Task statement => Repeat precisely the span of lines below that opens with the line containing "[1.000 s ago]" and closes with the line containing "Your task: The", both included.

Data excerpts =>
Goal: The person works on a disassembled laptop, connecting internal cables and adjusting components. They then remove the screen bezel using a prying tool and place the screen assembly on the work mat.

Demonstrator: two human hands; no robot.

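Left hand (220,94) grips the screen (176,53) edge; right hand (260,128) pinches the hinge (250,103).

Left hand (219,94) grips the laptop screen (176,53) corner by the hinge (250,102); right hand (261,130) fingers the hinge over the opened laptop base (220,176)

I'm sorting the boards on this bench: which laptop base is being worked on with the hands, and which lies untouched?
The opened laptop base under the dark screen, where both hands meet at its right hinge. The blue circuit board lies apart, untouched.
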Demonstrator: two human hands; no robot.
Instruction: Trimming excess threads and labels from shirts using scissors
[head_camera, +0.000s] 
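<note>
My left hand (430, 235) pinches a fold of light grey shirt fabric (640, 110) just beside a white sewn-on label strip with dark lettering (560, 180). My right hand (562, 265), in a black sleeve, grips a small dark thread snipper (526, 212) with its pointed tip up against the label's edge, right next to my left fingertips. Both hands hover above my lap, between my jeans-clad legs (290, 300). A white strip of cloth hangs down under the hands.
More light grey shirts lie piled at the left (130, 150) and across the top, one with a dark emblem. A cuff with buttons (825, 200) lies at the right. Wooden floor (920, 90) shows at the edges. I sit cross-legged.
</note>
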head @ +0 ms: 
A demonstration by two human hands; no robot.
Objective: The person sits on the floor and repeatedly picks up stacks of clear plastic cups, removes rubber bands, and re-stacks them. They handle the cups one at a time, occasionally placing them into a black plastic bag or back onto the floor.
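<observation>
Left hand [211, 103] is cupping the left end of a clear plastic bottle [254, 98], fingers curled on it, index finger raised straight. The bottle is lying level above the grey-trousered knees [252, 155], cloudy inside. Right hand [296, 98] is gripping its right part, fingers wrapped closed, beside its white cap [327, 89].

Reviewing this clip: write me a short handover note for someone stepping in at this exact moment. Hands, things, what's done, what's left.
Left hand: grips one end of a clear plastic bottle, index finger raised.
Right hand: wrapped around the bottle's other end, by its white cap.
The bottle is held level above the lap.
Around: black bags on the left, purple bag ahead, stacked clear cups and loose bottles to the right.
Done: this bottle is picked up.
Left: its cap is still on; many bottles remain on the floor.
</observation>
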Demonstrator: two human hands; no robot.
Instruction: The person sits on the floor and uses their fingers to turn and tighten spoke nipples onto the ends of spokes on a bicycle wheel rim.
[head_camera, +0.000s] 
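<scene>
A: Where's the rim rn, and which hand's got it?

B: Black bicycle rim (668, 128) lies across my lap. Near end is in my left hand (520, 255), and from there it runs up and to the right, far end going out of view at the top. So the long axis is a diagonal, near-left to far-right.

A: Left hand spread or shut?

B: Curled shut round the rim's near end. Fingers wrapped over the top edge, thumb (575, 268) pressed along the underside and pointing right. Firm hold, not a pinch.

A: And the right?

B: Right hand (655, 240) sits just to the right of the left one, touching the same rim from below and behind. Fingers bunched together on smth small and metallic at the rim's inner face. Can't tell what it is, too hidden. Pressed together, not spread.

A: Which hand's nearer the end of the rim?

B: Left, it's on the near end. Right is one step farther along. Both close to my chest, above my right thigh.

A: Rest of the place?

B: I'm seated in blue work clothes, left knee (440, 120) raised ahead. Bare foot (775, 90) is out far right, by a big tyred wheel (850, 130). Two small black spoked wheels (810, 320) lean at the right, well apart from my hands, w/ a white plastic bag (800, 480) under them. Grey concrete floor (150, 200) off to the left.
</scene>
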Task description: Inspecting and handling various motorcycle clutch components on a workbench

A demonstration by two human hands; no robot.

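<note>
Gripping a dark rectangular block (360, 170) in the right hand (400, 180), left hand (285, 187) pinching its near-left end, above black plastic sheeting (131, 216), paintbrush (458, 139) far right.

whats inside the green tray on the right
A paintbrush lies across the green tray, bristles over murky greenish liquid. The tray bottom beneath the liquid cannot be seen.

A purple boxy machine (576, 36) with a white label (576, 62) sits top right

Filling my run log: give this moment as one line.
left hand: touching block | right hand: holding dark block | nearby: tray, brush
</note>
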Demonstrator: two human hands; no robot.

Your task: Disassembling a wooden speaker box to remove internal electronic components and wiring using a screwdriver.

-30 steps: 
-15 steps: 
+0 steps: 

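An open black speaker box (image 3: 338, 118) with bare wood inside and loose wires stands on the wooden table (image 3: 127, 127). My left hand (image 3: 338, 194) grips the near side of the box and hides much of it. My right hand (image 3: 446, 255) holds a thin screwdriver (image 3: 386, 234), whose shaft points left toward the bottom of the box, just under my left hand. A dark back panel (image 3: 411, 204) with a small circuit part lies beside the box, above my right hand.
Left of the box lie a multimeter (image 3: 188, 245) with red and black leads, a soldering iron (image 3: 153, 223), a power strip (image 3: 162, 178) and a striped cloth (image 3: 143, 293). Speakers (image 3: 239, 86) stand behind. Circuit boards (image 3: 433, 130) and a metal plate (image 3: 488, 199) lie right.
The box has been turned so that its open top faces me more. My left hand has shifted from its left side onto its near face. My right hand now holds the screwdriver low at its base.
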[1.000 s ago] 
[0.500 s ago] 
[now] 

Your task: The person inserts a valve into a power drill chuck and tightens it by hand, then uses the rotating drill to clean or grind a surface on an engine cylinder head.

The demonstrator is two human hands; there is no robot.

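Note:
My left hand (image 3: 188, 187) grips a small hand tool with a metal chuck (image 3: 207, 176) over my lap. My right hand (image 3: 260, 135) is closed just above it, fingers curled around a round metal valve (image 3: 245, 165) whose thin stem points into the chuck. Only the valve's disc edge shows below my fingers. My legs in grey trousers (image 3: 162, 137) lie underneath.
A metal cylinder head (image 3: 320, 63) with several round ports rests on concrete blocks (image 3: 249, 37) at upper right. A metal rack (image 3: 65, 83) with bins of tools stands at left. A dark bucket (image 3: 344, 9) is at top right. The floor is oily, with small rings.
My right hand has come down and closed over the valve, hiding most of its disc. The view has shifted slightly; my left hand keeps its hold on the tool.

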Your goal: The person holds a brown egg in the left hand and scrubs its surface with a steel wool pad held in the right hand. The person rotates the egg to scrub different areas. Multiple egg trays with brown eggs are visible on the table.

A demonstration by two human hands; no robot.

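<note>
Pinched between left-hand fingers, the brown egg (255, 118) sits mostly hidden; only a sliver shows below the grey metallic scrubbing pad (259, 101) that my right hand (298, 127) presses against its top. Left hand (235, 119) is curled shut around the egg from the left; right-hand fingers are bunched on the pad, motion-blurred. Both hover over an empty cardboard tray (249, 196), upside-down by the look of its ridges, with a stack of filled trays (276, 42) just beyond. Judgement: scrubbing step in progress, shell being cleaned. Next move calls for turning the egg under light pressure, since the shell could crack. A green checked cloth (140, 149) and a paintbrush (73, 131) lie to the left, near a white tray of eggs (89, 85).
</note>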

Answer section =>
[1.000 s ago] 
[0.500 s ago] 
[now] 

Your task: The person inserts a valve into a power drill chuck and tightens it by hand, then uses the rotating drill to clean or grind a surface on an engine cylinder head.

The complete output has now been given.